While there is often a tendency to lean towards one or another political party for philosophical reasons, to be truly effective as an advocacy body in the longer term, it is critical to not align with any particular political party. This approach has delivered results for Vision 2020 Australia, its members and their beneficiaries.

Of course, it’s clear the success of Vision 2020 Australia is due to the shared vision and determination of many people. But, if I had to pick three words to describe what actions contributed most to this success they would be influence, unity and message. It might sound simple, but the truth is we made sure we influenced the right decision-makers; we brought the sector together and demonstrated a united front; and we always knew what we wanted to achieve and were clear about what we were asking for. Undeniably, a key pillar of Vision 2020 Australia’s success is the bi-partisan support it has nurtured over many years which continues today.

A solid success

I was, and still am, motivated by being able to inspire policy makers and people of influence to take action. I am in awe of the committed professionals who passionately strive to restore sight and improve the lives of people living with blindness and low vision; and feel very privileged to have met some of the people whose lives have been transformed by the outcomes of our successful advocacy.
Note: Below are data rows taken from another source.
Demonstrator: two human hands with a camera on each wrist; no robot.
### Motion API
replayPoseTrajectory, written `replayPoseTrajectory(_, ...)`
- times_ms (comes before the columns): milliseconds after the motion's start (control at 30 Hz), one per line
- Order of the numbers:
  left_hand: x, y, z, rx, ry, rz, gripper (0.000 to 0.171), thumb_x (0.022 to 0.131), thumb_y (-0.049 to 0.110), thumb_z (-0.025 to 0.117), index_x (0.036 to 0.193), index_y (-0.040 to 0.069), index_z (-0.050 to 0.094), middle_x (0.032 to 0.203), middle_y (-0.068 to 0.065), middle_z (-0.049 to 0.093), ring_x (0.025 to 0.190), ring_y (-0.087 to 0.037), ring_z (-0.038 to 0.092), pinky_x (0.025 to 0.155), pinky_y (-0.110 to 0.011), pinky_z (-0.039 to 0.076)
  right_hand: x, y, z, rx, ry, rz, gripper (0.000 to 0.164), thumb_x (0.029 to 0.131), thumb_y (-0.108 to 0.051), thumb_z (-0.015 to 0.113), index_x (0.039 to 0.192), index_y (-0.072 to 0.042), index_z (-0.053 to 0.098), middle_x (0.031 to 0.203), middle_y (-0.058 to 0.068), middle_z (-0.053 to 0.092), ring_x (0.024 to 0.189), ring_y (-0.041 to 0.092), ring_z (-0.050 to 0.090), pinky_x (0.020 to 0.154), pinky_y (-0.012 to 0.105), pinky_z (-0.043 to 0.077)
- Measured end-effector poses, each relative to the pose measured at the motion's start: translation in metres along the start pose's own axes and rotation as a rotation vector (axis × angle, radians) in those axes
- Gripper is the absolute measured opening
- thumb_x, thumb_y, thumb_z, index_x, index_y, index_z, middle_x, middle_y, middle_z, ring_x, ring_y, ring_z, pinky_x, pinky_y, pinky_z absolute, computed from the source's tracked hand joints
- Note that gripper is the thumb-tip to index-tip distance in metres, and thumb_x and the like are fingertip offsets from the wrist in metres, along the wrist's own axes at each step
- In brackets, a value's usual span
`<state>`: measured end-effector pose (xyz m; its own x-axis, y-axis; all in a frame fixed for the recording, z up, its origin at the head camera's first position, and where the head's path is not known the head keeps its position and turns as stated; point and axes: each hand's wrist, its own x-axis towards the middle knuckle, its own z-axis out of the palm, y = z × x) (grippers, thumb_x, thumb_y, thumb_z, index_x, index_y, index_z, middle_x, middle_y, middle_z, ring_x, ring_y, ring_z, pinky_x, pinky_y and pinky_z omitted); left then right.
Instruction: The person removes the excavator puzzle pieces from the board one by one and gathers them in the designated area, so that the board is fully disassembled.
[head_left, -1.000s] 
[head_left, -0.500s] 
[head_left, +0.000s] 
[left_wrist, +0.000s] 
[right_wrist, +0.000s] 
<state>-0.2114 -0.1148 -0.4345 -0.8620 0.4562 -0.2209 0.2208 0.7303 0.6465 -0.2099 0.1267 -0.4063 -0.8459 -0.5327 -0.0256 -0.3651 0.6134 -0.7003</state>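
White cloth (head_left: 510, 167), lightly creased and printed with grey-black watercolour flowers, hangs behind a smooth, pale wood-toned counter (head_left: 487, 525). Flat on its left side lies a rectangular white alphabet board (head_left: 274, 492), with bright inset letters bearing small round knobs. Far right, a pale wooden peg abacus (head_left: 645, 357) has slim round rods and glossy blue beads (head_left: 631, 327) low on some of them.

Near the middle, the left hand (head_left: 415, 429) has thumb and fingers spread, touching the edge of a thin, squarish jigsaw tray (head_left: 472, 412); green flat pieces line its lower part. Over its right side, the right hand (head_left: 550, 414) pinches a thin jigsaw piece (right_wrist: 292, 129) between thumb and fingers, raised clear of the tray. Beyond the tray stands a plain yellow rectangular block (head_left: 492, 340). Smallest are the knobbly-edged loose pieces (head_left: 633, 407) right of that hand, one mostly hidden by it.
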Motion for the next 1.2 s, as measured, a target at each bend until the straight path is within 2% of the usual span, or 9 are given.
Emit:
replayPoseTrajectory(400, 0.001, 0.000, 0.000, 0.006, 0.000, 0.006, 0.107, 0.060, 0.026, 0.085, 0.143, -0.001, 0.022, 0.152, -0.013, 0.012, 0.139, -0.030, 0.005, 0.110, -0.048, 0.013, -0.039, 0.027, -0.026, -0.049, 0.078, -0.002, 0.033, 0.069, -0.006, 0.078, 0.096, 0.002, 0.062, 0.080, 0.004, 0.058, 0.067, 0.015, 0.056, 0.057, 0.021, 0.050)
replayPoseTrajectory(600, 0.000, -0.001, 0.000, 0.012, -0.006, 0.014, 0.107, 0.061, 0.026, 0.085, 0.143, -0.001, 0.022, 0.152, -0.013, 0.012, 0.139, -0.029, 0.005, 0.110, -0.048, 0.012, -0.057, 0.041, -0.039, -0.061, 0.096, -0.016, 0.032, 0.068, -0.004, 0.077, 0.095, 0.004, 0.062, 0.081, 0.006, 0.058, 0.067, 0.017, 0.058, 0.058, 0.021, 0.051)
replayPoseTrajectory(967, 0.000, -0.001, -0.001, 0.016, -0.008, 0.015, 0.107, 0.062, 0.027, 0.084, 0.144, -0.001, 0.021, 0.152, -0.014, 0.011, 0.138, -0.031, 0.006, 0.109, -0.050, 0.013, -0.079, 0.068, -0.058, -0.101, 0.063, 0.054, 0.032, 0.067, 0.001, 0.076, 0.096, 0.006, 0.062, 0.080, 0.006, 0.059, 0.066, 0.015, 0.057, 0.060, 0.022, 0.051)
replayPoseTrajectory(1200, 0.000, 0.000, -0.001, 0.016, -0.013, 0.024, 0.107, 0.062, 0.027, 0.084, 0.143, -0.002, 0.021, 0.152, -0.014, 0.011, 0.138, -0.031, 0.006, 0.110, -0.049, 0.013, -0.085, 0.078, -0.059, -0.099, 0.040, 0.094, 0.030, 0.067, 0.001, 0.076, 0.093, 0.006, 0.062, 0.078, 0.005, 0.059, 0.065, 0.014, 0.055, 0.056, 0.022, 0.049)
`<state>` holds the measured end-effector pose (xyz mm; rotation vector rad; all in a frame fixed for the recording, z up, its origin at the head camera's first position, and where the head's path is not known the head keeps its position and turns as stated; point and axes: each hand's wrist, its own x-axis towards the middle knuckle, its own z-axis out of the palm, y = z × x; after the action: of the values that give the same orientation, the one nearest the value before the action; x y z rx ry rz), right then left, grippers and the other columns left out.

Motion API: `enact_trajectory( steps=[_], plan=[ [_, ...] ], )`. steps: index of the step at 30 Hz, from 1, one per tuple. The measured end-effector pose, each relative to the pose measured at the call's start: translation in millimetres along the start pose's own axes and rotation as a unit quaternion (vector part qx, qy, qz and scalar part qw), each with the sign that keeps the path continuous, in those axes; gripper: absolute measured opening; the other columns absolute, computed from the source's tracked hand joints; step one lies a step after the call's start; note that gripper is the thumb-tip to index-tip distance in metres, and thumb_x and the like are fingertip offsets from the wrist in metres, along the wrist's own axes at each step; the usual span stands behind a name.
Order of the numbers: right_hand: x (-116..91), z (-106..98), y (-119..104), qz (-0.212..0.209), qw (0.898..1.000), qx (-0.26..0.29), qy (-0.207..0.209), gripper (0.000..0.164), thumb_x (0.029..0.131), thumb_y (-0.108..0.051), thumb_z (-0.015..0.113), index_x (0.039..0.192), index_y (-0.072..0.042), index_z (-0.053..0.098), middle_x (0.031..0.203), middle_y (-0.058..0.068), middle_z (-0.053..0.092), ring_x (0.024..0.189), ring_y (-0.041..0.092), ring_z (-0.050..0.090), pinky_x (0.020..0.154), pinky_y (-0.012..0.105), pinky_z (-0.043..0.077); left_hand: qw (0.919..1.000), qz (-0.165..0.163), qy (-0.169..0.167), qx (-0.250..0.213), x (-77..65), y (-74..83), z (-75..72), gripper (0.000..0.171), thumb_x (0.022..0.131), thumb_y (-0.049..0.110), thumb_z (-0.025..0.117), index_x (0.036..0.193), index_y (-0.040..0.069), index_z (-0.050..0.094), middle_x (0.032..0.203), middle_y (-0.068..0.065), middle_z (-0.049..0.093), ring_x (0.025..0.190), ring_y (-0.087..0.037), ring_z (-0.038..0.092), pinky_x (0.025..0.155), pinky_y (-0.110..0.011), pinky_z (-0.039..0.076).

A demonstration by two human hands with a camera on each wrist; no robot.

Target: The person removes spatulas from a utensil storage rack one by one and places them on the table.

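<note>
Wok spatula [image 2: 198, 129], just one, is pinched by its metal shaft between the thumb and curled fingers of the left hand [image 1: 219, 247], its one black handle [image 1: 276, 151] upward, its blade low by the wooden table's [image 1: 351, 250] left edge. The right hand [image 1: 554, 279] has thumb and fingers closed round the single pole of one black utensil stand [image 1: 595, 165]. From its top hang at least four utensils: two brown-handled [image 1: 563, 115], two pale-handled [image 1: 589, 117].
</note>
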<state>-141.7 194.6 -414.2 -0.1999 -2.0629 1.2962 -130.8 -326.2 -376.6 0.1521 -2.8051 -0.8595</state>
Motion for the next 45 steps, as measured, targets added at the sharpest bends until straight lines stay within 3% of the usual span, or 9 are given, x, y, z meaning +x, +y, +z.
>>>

Under the leadership of CEO, Judith Abbott, Vision 2020 Australia continues to go from strength to strength, solidifying its bi-partisan support and strengthening collaboration among its members and across the health and broader sectors.

My commitment to, and support of Vision 2020 Australia’s ongoing success is resolute. I’m very proud to have been a part of the growth and development of this small, but highly effective organisation. Vision 2020 Australia brings people together and fosters partnerships and collaboration. No other organisation is better placed to continue this critical role in Australia as we face the decade ahead.

Disclaimer: The views, ideas, technologies or policy positions in these blog posts belong to the authors and do not necessarily describe IAPB’s position or views on these matters.